▶ [WHAT YOU WILL DO]: Give again the lines of the data from its first line through the line with "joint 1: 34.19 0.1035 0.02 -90". Change nothing.

*** MATERIALS PROVIDED ***

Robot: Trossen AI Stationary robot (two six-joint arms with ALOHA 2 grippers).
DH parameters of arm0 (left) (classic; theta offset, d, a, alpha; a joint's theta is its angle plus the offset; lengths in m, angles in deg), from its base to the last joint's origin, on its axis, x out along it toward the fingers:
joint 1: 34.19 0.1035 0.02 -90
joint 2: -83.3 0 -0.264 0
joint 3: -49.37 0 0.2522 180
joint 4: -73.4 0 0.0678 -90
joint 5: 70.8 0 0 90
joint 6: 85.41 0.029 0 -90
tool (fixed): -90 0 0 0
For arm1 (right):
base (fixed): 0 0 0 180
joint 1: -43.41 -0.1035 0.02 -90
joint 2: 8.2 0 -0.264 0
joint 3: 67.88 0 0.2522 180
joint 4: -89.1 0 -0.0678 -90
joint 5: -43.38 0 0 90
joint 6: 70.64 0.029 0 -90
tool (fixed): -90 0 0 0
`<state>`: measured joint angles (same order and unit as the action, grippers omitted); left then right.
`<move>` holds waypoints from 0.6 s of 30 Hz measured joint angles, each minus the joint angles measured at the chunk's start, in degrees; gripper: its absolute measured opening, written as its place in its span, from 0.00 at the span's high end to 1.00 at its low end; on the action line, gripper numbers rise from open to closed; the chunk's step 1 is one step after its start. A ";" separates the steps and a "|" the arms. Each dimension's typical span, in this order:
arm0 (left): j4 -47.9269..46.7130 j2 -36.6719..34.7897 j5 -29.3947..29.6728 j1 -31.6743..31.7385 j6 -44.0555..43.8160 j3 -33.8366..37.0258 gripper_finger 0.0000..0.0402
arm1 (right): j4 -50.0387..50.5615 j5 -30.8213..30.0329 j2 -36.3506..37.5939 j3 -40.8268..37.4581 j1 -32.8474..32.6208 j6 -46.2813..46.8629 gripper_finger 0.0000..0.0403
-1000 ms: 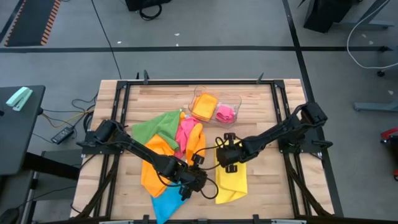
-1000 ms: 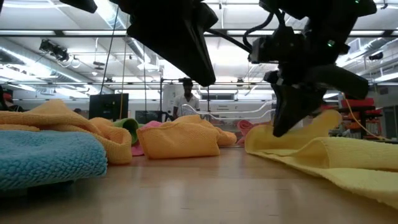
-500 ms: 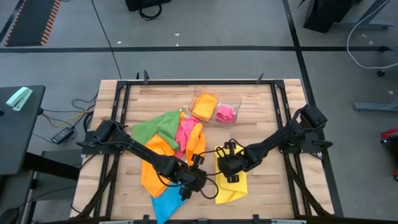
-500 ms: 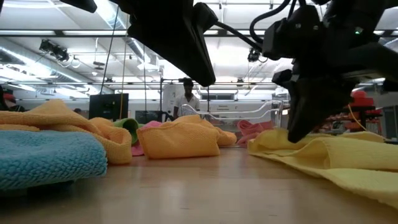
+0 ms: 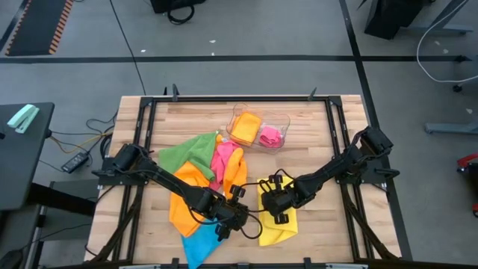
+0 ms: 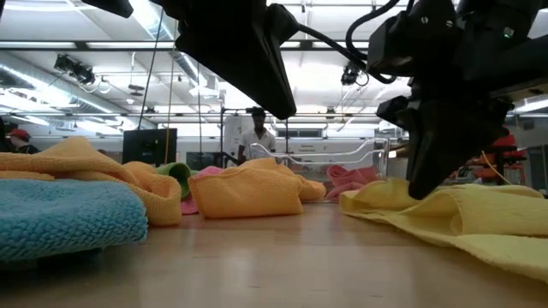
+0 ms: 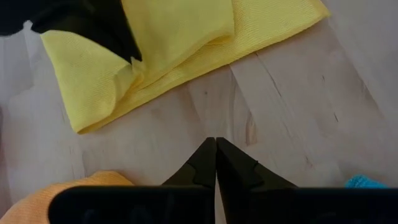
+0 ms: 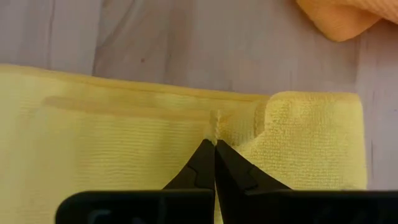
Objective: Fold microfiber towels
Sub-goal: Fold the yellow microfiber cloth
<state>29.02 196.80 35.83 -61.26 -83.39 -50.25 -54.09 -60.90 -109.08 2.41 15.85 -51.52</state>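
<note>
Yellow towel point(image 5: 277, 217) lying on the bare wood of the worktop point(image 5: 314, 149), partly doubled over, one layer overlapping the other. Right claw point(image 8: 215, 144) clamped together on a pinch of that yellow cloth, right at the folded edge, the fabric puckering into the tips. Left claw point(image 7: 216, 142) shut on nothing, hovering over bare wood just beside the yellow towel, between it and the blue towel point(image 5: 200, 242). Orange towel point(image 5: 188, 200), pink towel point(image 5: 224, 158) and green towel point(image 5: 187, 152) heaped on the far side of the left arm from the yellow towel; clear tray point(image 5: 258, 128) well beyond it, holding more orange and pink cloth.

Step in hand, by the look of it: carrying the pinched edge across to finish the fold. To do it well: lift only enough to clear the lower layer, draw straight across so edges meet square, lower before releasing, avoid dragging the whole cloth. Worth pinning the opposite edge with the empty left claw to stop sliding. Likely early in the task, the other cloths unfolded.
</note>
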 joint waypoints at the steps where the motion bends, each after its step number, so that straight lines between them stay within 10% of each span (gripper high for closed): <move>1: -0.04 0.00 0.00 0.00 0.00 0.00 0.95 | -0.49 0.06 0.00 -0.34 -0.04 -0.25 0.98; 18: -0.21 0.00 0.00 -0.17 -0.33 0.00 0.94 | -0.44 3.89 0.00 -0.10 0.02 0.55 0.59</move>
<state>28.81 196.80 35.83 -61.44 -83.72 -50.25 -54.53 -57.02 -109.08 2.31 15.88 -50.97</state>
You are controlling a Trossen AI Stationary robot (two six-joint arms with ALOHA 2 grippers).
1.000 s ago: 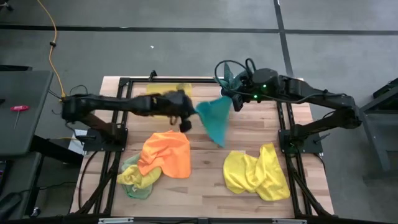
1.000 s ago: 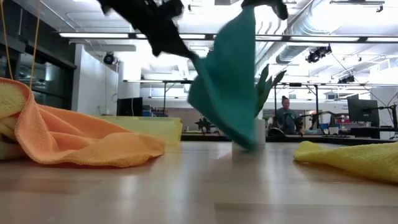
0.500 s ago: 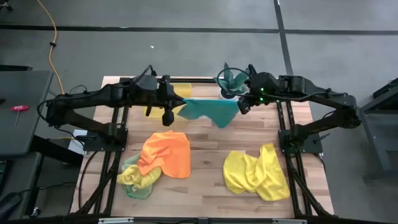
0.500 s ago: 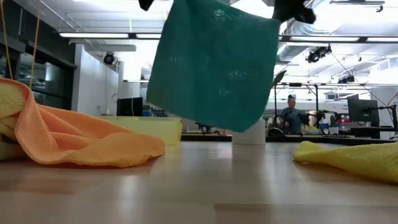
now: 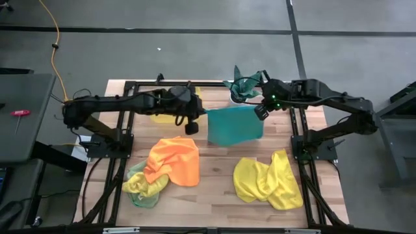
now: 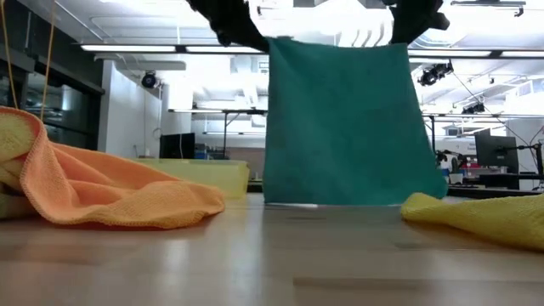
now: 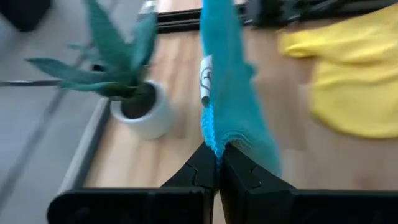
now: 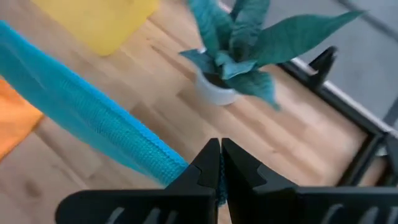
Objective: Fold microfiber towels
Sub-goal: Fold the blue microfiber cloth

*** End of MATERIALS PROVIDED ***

▶ [WORKED SOLUTION]:
Robot: Trossen AI Stationary robot (two six-joint arms with ALOHA 2 grippers).
DH parameters of arm0 (left) (classic; theta offset, d, a, alpha; a joint's theta is its angle plus the offset; lengths in m, angles in deg), from its base to the last joint's origin, on its axis, x out along it toward the fingers:
joint 1: 34.19 0.1035 0.02 -90

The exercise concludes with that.